Le projet de loi sur la fin de vie toujours en discussion
Le projet de loi sur la fin de vie, annoncé « d’ici la fin de l’été », se fait attendre : les discussions avancent quant aux soins palliatifs.
« Ce texte, nous sommes en train de l’écrire, il sera présenté sur le bureau du conseil des ministres avant la fin de l’été », avait assuré mi-juillet Agnès Firmin Le Bodo, la ministre déléguée chargée de l’Organisation territoriale et des Professions de santé, qui pilote le dossier. Il reste donc théoriquement peu de temps au gouvernement pour boucler son projet. Mercredi et jeudi, Mme Firmin Le Bodo a repris ses consultations avec des représentants de soignants et avec des parlementaires.
« Stratégie décennale »
Selon la vice-présidente de la Société française de soins palliatifs (Sfap), Ségolène Perruchio, ce « point d’étape » a essentiellement porté sur l’amélioration de l’accès aux soins palliatifs et la prise en charge de la douleur – le projet de loi devant comporter une « stratégie décennale » à ce propos. Sur ce volet, plutôt consensuel, l’accent a été mis sur quelques mesures comme la création de structures-relais entre le domicile et l’hôpital, ou l’évolution des directives anticipées des patients.

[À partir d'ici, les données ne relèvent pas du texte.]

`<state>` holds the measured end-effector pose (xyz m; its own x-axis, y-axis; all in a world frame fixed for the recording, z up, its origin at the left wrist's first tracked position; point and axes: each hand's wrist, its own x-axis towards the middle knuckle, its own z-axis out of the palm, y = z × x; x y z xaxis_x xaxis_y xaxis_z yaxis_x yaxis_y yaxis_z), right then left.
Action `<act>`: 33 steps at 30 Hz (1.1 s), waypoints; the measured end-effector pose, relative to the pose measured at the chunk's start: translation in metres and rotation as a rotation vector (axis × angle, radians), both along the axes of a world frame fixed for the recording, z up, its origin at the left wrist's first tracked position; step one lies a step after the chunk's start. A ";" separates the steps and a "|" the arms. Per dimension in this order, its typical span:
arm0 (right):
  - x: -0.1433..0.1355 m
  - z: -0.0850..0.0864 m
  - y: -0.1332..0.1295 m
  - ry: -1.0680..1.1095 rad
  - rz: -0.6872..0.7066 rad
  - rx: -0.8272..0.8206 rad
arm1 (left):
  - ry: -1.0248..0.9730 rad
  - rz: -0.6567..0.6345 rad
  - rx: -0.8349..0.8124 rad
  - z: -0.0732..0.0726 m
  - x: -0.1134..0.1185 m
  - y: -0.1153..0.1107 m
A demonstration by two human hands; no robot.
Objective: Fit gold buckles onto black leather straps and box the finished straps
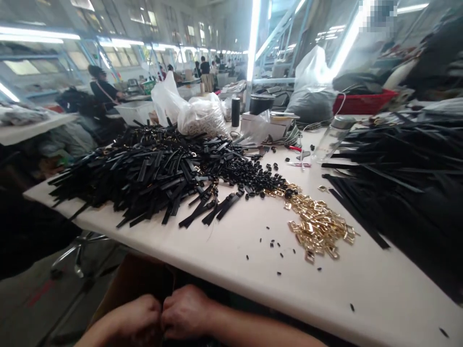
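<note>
My left hand point(139, 313) and my right hand point(186, 311) meet below the table's front edge, knuckles close together. Both are closed, and what they hold, if anything, is hidden. Beyond them on the white table point(231, 250) lies a large heap of black straps point(152, 168), some with gold-coloured metal fittings. To its right a pile of small black loops point(253, 174) runs into a heap of gold rectangular buckles point(318, 224). Several tiny black pieces point(272, 244) are scattered on the tabletop nearer to me.
Long black strips point(390, 168) cover the table's right side. A clear bottle point(331, 137), a red-handled tool point(295, 149) and plastic bags point(202, 115) stand or lie towards the back. Brown cardboard point(126, 279) sits under the front edge. Other people work far off.
</note>
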<state>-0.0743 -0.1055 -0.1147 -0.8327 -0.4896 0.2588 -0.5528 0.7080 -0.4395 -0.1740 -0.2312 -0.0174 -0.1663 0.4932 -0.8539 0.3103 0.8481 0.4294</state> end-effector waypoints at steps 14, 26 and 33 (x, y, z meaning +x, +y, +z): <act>-0.009 -0.008 0.001 -0.045 0.048 -0.022 | 1.031 0.089 0.449 0.037 -0.049 0.218; -0.029 0.002 -0.006 -0.235 0.142 0.048 | 1.015 -0.159 0.544 0.032 -0.029 0.251; -0.023 0.010 -0.002 -0.231 0.114 0.052 | 1.058 -0.390 0.301 0.064 -0.049 0.262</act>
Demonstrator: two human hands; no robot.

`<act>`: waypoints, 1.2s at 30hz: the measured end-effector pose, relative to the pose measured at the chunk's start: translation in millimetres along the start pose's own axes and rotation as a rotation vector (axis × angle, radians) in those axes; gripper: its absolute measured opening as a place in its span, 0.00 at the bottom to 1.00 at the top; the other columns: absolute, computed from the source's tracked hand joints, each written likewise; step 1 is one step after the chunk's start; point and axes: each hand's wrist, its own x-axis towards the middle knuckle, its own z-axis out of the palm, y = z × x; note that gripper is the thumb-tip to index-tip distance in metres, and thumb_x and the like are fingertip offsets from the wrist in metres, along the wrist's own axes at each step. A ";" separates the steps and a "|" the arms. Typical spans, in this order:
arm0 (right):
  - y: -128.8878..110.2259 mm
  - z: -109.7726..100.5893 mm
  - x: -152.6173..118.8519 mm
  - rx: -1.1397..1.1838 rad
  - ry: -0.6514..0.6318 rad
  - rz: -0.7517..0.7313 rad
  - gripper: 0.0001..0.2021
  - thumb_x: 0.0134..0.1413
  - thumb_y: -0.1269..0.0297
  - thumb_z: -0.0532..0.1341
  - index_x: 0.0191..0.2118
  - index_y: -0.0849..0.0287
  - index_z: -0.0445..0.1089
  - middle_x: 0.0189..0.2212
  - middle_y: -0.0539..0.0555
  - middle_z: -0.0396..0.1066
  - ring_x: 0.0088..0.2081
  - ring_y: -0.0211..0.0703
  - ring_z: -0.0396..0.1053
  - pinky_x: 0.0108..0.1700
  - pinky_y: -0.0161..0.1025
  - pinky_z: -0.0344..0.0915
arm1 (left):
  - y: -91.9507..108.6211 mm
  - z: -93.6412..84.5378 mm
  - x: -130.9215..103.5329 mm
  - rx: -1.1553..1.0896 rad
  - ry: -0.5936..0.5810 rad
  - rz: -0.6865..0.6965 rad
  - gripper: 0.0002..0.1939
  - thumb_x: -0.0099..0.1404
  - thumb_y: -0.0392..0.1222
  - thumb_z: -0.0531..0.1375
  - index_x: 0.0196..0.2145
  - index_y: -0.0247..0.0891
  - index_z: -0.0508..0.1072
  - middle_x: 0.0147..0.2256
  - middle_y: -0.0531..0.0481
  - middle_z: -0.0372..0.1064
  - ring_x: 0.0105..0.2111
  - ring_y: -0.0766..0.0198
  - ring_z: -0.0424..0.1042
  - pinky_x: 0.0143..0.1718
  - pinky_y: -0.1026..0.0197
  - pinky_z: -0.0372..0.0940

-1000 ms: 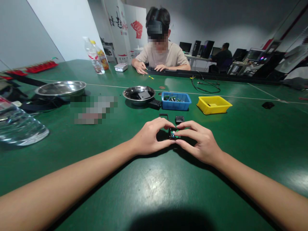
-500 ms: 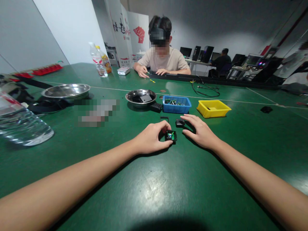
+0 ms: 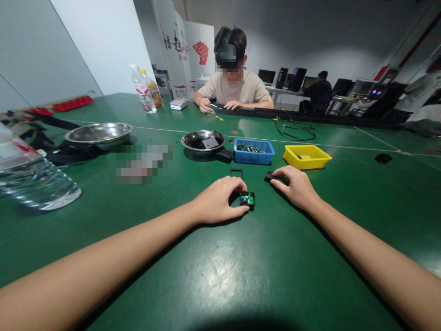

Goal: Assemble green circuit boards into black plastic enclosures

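My left hand (image 3: 220, 200) grips a small black housing (image 3: 253, 207) between thumb and fingers, low over the green table. Inside the housing sits a green circuit board (image 3: 251, 199) with a dark, round, lens-like part. To the right, my right hand (image 3: 295, 186) pinches a small black plastic piece (image 3: 268, 176) at its right end. A thin black frame (image 3: 237, 171) lies just beyond my left hand. Farther back stands a blue bin (image 3: 254, 158) with several small green circuit boards in it. Right of that is a yellow bin (image 3: 306, 163) with a dark piece inside.
A steel bowl (image 3: 193, 148) holds black parts; a black block (image 3: 224, 156) lies against it. On the left are a metal dish (image 3: 98, 133) and a large water bottle (image 3: 41, 184). Across the table (image 3: 220, 285) a person (image 3: 237, 87) works with both hands. A black cable (image 3: 296, 133) lies at the back.
My right hand has closed on the small black piece and shifted it slightly right. My left hand still holds the housing, which looks slightly turned.
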 end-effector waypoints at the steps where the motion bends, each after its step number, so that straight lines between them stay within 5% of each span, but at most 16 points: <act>1: 3.5 -0.7 0.2 -0.014 0.017 0.036 0.06 0.56 0.63 0.64 0.37 0.59 0.74 0.35 0.57 0.76 0.37 0.48 0.73 0.42 0.43 0.68 | 0.1 -0.2 -0.2 0.004 0.001 -0.001 0.14 0.58 0.46 0.65 0.39 0.39 0.69 0.38 0.49 0.72 0.38 0.58 0.70 0.41 0.57 0.64; 7: 17.1 -1.8 -0.4 -0.055 0.049 0.164 0.09 0.51 0.62 0.65 0.38 0.58 0.73 0.35 0.56 0.76 0.36 0.49 0.73 0.41 0.45 0.69 | -0.9 -3.1 -1.5 0.016 0.014 -0.001 0.18 0.59 0.51 0.64 0.40 0.38 0.69 0.40 0.46 0.71 0.40 0.56 0.69 0.44 0.53 0.65; 15: -1.4 -5.7 -5.5 -0.040 0.158 -0.023 0.07 0.59 0.61 0.60 0.39 0.57 0.72 0.39 0.59 0.72 0.44 0.54 0.71 0.49 0.53 0.68 | -27.5 -10.3 2.3 0.099 0.070 -0.084 0.16 0.69 0.46 0.53 0.50 0.39 0.70 0.53 0.42 0.69 0.53 0.52 0.66 0.57 0.45 0.61; 19: -23.9 -7.4 -12.3 0.077 0.043 -0.143 0.07 0.61 0.62 0.60 0.42 0.57 0.72 0.42 0.59 0.71 0.47 0.52 0.71 0.51 0.51 0.68 | -36.8 -8.5 1.9 0.283 0.022 -0.185 0.16 0.68 0.47 0.56 0.51 0.41 0.72 0.58 0.40 0.64 0.57 0.45 0.62 0.57 0.39 0.59; 27: -71.4 -3.8 -26.3 0.336 -0.218 -0.153 0.22 0.57 0.63 0.65 0.57 0.55 0.65 0.51 0.58 0.72 0.52 0.49 0.70 0.55 0.49 0.67 | -36.1 -7.5 2.9 0.227 0.102 -0.220 0.09 0.65 0.44 0.59 0.30 0.38 0.68 0.47 0.39 0.70 0.50 0.48 0.68 0.53 0.44 0.63; 36: -70.7 -5.9 -25.2 0.342 -0.275 -0.184 0.11 0.56 0.68 0.65 0.45 0.56 0.72 0.42 0.55 0.77 0.45 0.47 0.72 0.50 0.47 0.68 | -34.5 -8.5 4.0 0.213 0.101 -0.180 0.13 0.62 0.48 0.63 0.27 0.38 0.67 0.42 0.42 0.73 0.45 0.50 0.71 0.47 0.50 0.65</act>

« On avance quand même de manière très précise sur certains points », a rapporté à l’AFP le député Olivier Falorni (MoDem), l’un des élus associés aux discussions, membre du groupe des parlementaires et ancien pilote de la mission d’évaluation de la loi Claeys-Leonetti.
Mais, sur la partie beaucoup plus sensible et clivante de « l’aide active à mourir », l’exécutif reste sur une ligne de crête. Emmanuel Macron a pris l’initiative d’aborder le sujet avec le pape François, hostile à l’euthanasie. Il « sait que je ne ferai pas n’importe quoi », avait confié le chef de l’État en octobre dernier. Difficile donc d’imaginer des annonces avant la venue du souverain pontife à Marseille, les 22 et 23 septembre.